INSTRUCTIONS TO FOLLOW
Please retype all the data below exactly, line for line.

AVAILABLE DATA
——————
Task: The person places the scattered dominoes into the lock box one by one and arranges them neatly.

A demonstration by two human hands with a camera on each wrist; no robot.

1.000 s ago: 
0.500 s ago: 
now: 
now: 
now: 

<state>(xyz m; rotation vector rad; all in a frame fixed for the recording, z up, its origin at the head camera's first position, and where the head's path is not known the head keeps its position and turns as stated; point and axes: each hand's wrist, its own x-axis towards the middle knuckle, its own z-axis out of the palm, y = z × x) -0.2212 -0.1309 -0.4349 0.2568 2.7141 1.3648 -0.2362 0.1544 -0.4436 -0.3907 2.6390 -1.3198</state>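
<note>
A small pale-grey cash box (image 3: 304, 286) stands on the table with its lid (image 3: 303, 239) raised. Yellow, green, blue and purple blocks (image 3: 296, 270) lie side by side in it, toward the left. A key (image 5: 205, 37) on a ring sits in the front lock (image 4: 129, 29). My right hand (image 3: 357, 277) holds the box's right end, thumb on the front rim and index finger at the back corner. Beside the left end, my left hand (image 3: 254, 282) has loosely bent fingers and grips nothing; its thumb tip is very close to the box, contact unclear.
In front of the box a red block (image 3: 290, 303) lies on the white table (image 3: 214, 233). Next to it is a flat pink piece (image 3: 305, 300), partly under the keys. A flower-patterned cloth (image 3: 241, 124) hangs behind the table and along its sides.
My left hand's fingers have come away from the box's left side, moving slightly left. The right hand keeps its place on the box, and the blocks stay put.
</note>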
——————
EXERCISE ANSWER
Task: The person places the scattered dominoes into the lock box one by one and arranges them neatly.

A demonstration by two human hands with a camera on each wrist; no robot.

1.000 s ago: 
0.500 s ago: 
now: 
now: 
now: 

<state>(xyz m; rotation vector rad; all in a frame fixed for the recording, z up, its origin at the head camera's first position, and where the head's path is not known the head keeps its position and turns as stated; point and axes: each hand's wrist, its own x-axis towards the middle knuckle, its own z-axis out of the palm, y = z × x) -0.2212 -0.1309 -0.4349 0.2568 2.7141 1.3648 -0.2362 0.1544 -0.4436 -0.3907 2.6390 -1.3198</state>
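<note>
A small pale-grey cash box (image 3: 304, 286) stands on the table with its lid (image 3: 303, 239) raised. Yellow, green, blue and purple blocks (image 3: 296, 270) lie side by side in it, toward the left. A key (image 5: 205, 37) on a ring sits in the front lock (image 4: 129, 29). My right hand (image 3: 357, 277) holds the box's right end, thumb on the front rim and index finger at the back corner. Beside the left end, my left hand (image 3: 254, 282) has loosely bent fingers and grips nothing; its thumb tip is very close to the box, contact unclear.
In front of the box a red block (image 3: 290, 303) lies on the white table (image 3: 214, 233). Next to it is a flat pink piece (image 3: 305, 300), partly under the keys. A flower-patterned cloth (image 3: 241, 124) hangs behind the table and along its sides.
My left hand's fingers have come away from the box's left side, moving slightly left. The right hand keeps its place on the box, and the blocks stay put.
</note>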

The answer has been fully written out.